ところが午前9時になり、他チームの7台が次々にチェック走行を済ませたあともマクラーレンのガレージからはマシンが出て行く気配がない。9時18分、ようやくエンジンの暖機が始まり、ヘルメットを被ったジェンソン・バトンがコクピットに座るのが見えた。9時26分、待望のコースイン。しかし、ガレージを2メートルも離れないうちに止まってしまう。
ほどなく再び走り出し、合計3回の1周ランを繰り返す。昨日のフェルナンド・アロンソのように、すぐ5周程度の計測周回に移らなかったのは何かトラブルを抱えて、こまめなチェックが必要だったせいか。昼過ぎにはピットロードから1コーナーに合流する上り勾配で立ち往生。惰性で坂道を逆に下りながら、メカニックの到着を待つ場面もあった。
その後、5周、5周、8周と、ようやく小刻みな計測ランを行えるようになったのもつかの間、再びトラブルが発生する。最後はエンジンを止めた状態のまま惰性でピットまで戻ってきた。さらに燃料系、点火系に異常を示す警告が出たのでチームは大事を取って、これ以上走らないことを決断。通常のセッション終了予定より2時間早く、新生マクラーレン・ホンダ最初のウインターテストが終了した。
4日間の合計周回数は79周、距離にして約347km。通常のレース1回分+αほどになる。初日だけで157周、690kmと2レース以上を周回したメルセデスとは、とても比較にならない。それでも最終日に期待したような十分な走り込みができていれば、気持ち良くへレスを去ることができたはずだった。
朝のトラブルは、どうやらオイルを入れ過ぎたというヒューマンエラーだったらしい。午後も「データ設定ミスとか、燃料ポンプが一瞬動かなくなったり」という些細といえば些細なトラブルだったと新井康久 総責任者は説明してくれた。
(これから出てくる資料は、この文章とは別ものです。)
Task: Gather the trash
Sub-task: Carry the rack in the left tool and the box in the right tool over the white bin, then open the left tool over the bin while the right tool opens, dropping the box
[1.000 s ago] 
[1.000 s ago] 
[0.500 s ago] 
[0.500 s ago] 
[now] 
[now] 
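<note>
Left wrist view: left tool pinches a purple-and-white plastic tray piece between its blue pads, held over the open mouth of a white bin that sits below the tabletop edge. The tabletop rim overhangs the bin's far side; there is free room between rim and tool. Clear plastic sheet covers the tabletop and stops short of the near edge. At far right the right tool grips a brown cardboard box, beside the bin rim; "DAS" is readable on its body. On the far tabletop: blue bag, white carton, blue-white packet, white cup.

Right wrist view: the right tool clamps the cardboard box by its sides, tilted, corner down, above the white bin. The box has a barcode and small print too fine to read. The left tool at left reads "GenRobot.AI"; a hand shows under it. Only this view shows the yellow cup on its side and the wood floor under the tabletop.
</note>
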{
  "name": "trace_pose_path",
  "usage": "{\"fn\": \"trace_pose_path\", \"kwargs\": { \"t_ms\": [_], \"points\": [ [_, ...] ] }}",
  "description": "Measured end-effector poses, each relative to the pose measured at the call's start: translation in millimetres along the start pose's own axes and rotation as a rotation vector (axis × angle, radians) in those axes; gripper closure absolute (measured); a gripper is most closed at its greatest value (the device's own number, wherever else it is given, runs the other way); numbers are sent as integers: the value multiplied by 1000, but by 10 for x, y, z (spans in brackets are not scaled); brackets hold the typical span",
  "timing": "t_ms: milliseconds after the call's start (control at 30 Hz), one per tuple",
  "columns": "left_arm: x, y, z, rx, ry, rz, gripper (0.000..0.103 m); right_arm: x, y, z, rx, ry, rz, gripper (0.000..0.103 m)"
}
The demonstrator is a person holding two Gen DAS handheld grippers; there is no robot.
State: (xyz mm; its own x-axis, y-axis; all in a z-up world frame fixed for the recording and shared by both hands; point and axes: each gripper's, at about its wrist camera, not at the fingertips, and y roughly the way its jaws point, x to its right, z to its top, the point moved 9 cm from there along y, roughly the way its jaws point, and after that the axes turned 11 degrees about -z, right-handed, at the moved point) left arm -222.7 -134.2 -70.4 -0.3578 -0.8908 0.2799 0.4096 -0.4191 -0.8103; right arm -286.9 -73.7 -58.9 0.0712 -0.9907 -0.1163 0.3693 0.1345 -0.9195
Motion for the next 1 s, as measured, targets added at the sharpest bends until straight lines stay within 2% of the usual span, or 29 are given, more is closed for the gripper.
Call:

とはいえ、いくら些細なトラブルでも予定していたテストメニューの消化を妨げたことは確かだ。
「とりあえずパワーユニット側のシステムチェックは、ほぼやり終えました。今回は、ほぼ作動確認のみです。何が最適解かという分析は次回のバルセロナテストから本格的にやることになるでしょう」
マクラーレン・ホンダ初テストは、果たして成功だったのか。トラブル続きで満足に走れなかったことを思えば、手放しで賞賛はできない。一方で「わずか4日間とは思えないほど膨大なことを学べました」と新井 総責任者は言っていた。さらにマクラーレンとホンダが共同で推し進めた「できるだけ短期間で頂点に返り咲くためのアグレッシブかつ独創的なマシンコンセプト」が決して間違っていないという自信を再確認できたともいう。
2週間後のバルセロナではパフォーマンス発揮に振ったテストも行われるはず。そこで初めてマクラーレン・ホンダの潜在能力が、ある程度は明らかになることだろう。